Workers at Burger King have had applications for pay raises and advancement opportunities denied as a result of the restaurant’s illegal clause that states franchise owners are not to hire another Burger King branch’s workers during their employment or for six months after their job is terminated.
According to a federal lawsuit filed earlier in October in Miami, the ‘no hire’ and ‘no solicitation’ rules have been stated in standard franchise agreements from as early as 2010. The suit aims to gain a class-action status on behalf of past and present Burger Kind employees. A former Burger King line cook, Jarvis Arrington is the lead plaintiff in the case.

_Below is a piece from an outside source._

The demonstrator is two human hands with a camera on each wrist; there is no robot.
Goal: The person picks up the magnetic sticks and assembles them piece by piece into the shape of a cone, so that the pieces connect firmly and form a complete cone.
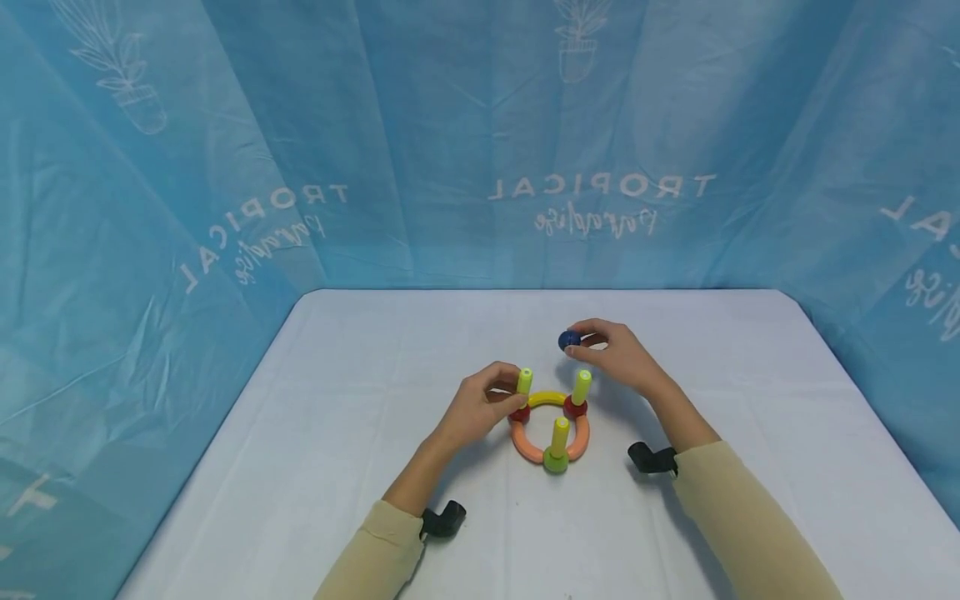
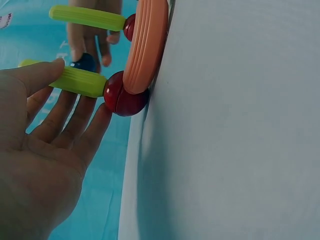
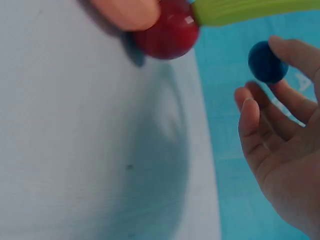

In attempts “to increase his pay rate and better his working conditions”, Arrington, who was earning $10 an hour, tried and failed to get a second job at another Burger King in his area. He was told his transfer to the new job required approval, but he never heard back from the restaurant and decided to seek employment outside of the chain.
Such ‘no solicitation’ clauses have been common in many franchise contracts in the fast-food industry, and multiple restaurant chains have now been put in hot water for the suppression of wages or opportunities for workers across the US who already receive minimal wages.
According to the Department of Justice Antitrust Division and the Federal Trade Commission, “Naked wage-fixing or no-poaching agreements among employers, whether entered into directly or through a third-party intermediary, are per se illegal under antitrust laws. Firms that compete to hire or retain employees are competitors in the employment marketplace [and it is] unlawful for competitors to expressly or implicitly agree not to compete with one another, even if they are motivated by a desire to reduce costs.”
Burger King said it has agreed to stop enforcing the clause immediately and would eliminate it from new franchise agreements.